_Work task_
Copy each line of the data that has "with" in it.
[[ Information shown open ]]
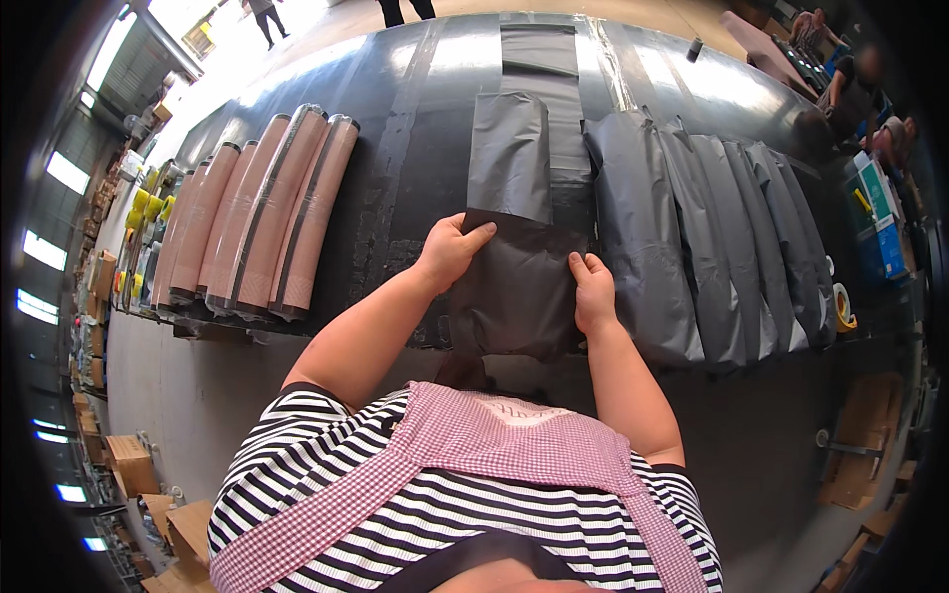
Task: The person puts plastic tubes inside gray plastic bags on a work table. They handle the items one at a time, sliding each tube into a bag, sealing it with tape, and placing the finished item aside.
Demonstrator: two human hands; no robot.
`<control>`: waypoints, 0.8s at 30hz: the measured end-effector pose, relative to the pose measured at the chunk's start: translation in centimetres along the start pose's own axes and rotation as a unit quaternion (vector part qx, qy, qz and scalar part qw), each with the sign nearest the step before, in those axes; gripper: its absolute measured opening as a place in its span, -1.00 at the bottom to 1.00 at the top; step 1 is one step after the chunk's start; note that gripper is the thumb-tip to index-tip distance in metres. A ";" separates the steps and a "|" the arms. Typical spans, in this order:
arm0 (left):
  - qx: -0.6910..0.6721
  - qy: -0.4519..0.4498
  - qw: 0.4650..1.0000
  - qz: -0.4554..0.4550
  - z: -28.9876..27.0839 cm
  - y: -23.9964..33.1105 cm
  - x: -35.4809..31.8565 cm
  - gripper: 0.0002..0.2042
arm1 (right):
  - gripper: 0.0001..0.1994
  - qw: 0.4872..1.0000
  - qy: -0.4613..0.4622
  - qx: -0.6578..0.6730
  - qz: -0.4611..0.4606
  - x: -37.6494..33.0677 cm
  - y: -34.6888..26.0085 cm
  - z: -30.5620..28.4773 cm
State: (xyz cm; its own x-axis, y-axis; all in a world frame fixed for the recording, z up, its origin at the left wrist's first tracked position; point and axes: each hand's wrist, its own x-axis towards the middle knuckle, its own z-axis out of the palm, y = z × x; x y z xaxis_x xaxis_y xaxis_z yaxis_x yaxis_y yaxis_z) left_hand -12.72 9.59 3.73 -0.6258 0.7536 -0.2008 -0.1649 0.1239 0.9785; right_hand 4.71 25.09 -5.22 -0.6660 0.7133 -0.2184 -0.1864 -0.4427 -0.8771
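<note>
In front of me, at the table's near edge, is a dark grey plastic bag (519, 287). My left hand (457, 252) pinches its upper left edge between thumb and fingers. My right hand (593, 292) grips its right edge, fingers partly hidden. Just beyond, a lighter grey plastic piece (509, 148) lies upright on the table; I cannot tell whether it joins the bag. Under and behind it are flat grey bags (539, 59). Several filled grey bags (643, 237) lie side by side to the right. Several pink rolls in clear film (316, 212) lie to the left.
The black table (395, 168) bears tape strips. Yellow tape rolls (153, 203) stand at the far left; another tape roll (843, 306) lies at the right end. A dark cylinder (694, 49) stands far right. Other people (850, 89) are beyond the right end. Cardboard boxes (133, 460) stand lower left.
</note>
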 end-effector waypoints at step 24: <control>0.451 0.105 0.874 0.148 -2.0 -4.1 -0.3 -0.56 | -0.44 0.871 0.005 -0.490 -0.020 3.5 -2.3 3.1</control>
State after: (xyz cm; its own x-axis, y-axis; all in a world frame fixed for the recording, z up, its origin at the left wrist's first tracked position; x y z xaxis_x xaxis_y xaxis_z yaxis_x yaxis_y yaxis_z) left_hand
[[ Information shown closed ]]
_Solution for this problem_
Task: The person puts plastic tubes inside gray plastic bags on a work table. They handle the items one at a time, sliding each tube into a bag, sealing it with tape, and placing the finished item aside.
`<control>`: waypoints, 0.8s at 30hz: the measured end-effector pose, relative to the pose measured at the chunk's start: translation in centimetres along the start pose's own axes and rotation as a unit quaternion (vector part qx, qy, qz and scalar part qw), each with the sign nearest the step before, in those axes; gripper: its absolute measured opening as a place in its span, -1.00 at the bottom to 1.00 at the top; step 1 is one step after the chunk's start; note that gripper is the thumb-tip to index-tip distance in metres. A ";" separates the steps and a "|" the arms. Typical spans, in this order:

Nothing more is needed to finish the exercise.